Collected data -
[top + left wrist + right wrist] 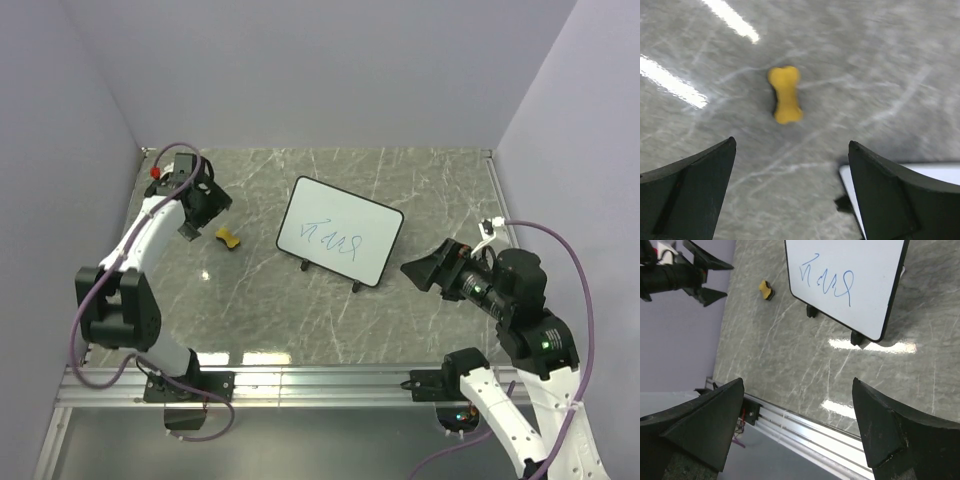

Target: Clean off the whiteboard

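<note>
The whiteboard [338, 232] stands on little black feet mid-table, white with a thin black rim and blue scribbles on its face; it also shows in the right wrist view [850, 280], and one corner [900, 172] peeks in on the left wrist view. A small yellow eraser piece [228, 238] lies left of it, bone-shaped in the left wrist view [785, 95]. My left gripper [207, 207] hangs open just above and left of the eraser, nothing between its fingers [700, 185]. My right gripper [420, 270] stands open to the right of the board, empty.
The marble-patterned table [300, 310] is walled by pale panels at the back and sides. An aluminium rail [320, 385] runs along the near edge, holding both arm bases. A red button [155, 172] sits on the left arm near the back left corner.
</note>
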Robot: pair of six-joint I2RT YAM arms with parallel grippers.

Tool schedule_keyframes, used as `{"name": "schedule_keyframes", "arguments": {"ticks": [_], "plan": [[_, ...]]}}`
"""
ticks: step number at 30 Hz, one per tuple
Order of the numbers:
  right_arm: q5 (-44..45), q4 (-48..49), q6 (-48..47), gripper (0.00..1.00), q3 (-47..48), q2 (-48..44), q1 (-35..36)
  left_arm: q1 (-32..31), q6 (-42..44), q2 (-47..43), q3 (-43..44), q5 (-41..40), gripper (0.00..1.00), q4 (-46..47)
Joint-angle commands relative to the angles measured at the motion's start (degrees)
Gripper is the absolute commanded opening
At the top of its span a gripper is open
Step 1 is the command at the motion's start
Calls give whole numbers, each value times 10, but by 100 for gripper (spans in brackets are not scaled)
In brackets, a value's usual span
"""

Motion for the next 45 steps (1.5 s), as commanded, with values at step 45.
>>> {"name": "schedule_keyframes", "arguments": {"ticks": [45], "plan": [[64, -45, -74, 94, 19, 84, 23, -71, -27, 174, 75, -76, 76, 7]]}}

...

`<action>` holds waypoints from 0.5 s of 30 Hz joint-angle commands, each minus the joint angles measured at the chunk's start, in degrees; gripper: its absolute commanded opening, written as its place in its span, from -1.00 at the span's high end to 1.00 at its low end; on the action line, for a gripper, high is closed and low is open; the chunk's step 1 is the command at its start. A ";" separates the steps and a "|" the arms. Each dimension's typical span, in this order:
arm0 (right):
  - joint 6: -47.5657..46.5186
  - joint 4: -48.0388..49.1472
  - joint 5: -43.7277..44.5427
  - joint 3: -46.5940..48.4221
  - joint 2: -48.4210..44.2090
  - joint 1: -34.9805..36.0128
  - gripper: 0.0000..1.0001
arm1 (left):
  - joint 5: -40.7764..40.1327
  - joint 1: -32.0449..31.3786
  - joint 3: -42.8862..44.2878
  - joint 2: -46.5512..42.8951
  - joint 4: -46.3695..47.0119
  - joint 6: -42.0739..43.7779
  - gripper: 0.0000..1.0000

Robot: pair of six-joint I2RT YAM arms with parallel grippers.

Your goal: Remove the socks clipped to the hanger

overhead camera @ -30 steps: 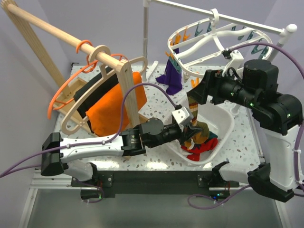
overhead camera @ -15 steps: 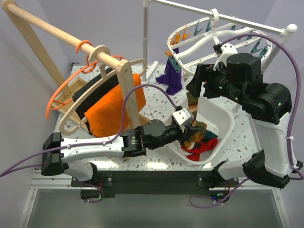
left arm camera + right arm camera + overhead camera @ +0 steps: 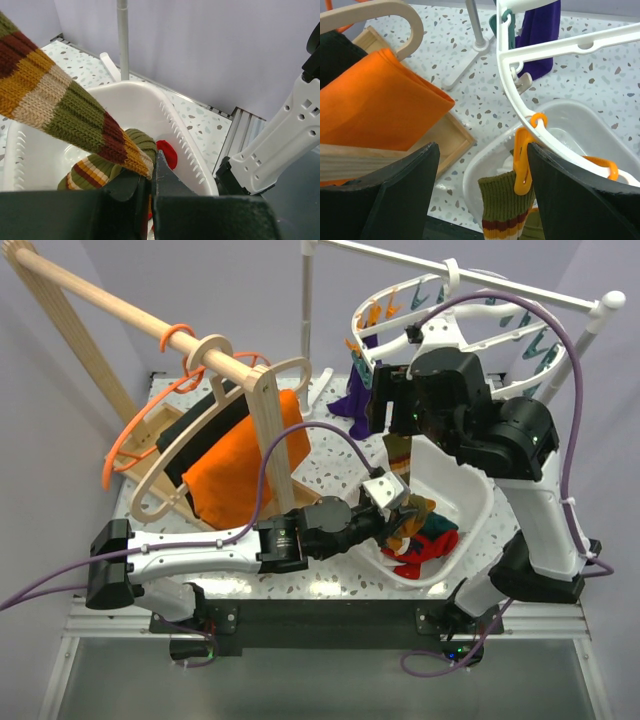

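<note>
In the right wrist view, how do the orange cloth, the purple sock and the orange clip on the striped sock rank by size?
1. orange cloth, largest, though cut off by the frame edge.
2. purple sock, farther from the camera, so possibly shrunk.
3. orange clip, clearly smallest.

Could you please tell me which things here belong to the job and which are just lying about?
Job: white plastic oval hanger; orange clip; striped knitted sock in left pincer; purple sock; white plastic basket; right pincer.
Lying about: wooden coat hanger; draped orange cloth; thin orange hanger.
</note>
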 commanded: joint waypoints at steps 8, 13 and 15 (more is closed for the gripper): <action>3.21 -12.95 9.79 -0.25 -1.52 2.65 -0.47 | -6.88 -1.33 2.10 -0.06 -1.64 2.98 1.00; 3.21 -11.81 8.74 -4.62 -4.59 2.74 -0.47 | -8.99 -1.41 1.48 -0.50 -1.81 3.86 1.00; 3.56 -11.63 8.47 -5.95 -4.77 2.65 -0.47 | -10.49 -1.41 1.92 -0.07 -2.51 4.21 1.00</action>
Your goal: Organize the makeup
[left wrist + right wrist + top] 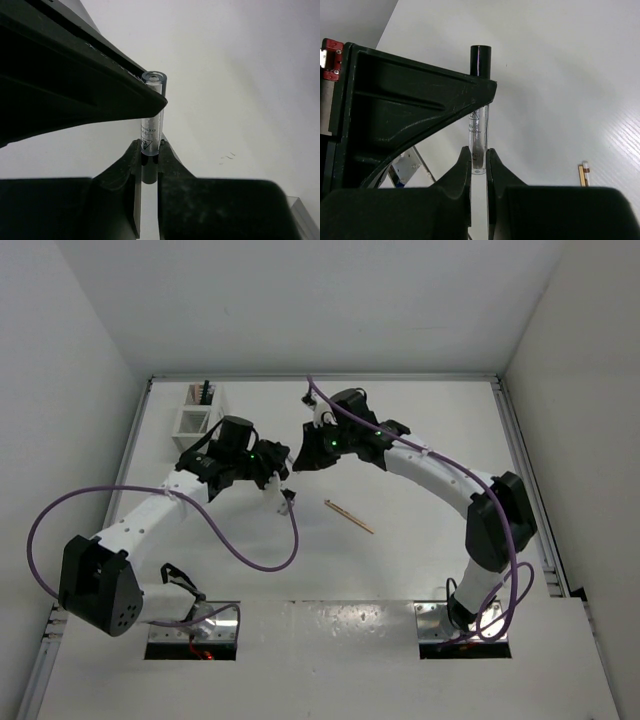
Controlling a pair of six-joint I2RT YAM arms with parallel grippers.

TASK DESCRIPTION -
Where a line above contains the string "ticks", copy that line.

EXERCISE SOLUTION -
Tool schedule_keyframes, used as `{"name": "schedule_keyframes", "arguments": {"ticks": [_], "plan": [[_, ...]]}}`
ticks: step number at 30 Hz, one per tuple
>>> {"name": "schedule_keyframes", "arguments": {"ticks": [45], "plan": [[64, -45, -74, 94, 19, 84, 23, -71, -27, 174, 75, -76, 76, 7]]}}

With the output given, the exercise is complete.